Worker Image Investigation
Investigate Taskcluster task failures by comparing worker images, extracting SBOM info, and debugging Azure VMs.
Use this local skills checkout path for commands in this file:
SKILLS_ROOT=/Users/jwmoss/github_moz/agent-skills/skills
WII="$SKILLS_ROOT/worker-image-investigation/scripts/investigate.py"
Prerequisites
taskclusterCLI:brew install taskclusterazCLI (for VM debugging):brew install azure-cli && az loginuvfor running scripts
Usage
# Investigate a failing task - get worker pool, image version, status
uv run "$WII" investigate <TASK_ID>
uv run "$WII" investigate https://firefox-ci-tc.services.mozilla.com/tasks/<TASK_ID>
# Compare two tasks (e.g., passing vs failing on same revision)
uv run "$WII" compare <PASSING_TASK_ID> <FAILING_TASK_ID>
# List running workers in a pool (for Azure VM access)
uv run "$WII" workers gecko-t/win11-64-24h2
# Get SBOM/image info for a worker pool
uv run "$WII" sbom gecko-t/win11-64-24h2
# Get Windows build and GenericWorker version from Azure VM
uv run "$WII" vm-info <VM_NAME> <RESOURCE_GROUP>
Investigation Workflow
1. Initial Task Analysis
# Get task info including worker pool and image version
uv run "$WII" investigate <FAILING_TASK_ID>
Output includes: taskId, taskLabel, workerPool, workerId, imageVersion, status.

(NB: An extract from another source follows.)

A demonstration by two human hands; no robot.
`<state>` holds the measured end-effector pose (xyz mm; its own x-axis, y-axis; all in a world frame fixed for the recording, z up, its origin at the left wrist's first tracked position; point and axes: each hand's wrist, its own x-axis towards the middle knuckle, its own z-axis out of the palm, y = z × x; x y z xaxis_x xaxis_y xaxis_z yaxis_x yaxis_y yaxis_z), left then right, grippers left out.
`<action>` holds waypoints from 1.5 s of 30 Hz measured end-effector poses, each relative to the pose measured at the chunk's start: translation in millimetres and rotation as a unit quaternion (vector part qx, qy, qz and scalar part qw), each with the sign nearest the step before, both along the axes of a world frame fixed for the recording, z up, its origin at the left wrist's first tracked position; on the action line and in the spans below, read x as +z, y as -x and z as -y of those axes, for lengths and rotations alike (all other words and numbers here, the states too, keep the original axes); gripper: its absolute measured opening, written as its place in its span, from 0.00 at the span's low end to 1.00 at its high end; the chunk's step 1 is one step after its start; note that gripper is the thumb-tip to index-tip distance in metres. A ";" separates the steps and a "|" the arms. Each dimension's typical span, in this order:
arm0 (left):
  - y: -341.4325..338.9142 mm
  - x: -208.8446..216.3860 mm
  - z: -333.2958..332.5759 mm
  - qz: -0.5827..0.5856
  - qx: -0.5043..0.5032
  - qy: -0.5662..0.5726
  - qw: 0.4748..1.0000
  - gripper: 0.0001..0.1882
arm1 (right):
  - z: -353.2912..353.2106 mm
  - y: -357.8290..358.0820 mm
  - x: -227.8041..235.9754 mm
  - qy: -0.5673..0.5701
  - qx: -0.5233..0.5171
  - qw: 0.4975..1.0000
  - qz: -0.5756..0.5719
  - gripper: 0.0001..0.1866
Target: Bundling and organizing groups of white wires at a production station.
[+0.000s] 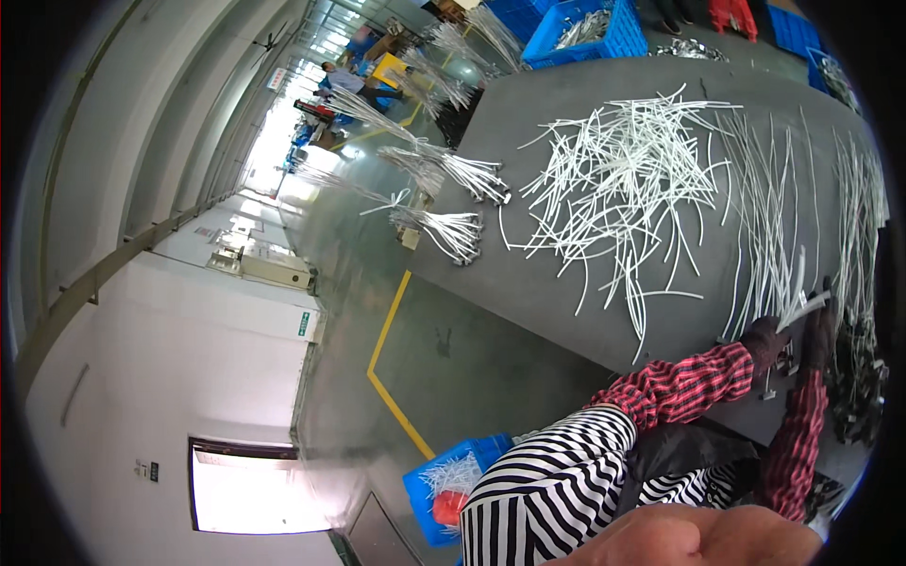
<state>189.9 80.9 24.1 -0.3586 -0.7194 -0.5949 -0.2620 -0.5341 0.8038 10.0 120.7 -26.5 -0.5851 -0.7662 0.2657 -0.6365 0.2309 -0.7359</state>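
Observation:
My left hand (763,345), in a dark glove, is closed around a few short white tubes (800,312) that stick out past its fingers. Beside it on the right is my right hand (819,332), also dark-gloved, its fingers pointing away from me at the tubes' far ends. Whether those fingers grip a tube is too dark to see. Long thin whitish wires (766,212) lie on the grey table (538,292) beyond my hands, with small metal pieces (769,385) at their near ends. A large loose heap of white tubes (623,179) lies to the left.
Bundled wires (444,231) hang over the table's left edge. More wires (857,217) with dark ends lie at the far right. A blue crate (590,42) stands beyond the table; a blue bin (434,486) sits low at the left. Another person (354,80) is in the distance.

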 end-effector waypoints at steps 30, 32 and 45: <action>-12.1 24.4 13.1 -0.075 0.037 -0.179 0.980 0.15 | -88.8 -131.1 86.9 -0.134 0.286 0.940 -0.128 0.16; 0.9 25.2 1.6 0.002 0.015 -0.034 0.999 0.14 | -109.5 -155.7 72.0 -0.114 0.190 0.975 0.030 0.13; 22.7 -7.6 -16.2 -0.285 0.116 -0.138 0.942 0.15 | -484.4 -191.2 28.4 -0.146 -0.335 0.778 0.511 0.12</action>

2. Resolve Treeherder Job ID
treeherder-cli --similar-history takes a Treeherder job ID, not a Taskcluster task ID.
Resolve it from the task ID:
REPO=autoland # or try, mozilla-central, etc.
curl -s "https://treeherder.mozilla.org/api/project/${REPO}/jobs/?task_id=<TASK_ID>&count=5" \
| jq '.results[0] | {id, job_type_name, result, platform}'
Save the id field as JOB_ID.
3. Check Similar Job History for a Pass/Fail Cliff
Run --similar-history with a large count on the branch where failures are observed.
A sudden flip from passing to all-failing indicates a regression — possibly an image update.
treeherder-cli --similar-history <JOB_ID> --similar-count 200 --repo autoland --json \
| jq '[.[] | {result, job_type_name, push_timestamp}]'
Look for a timestamp where results flip from success to testfailed/busted.
Correlate that date against when the image was rolled out.
4. Cross-Branch Comparison
If autoland shows all failures, check mozilla-central (which may be on an older image) to confirm whether the job type still passes elsewhere:
job_type="<job_type_name from step 2>"
enc=$(jq -nr --arg v "$job_type" '$v|@uri')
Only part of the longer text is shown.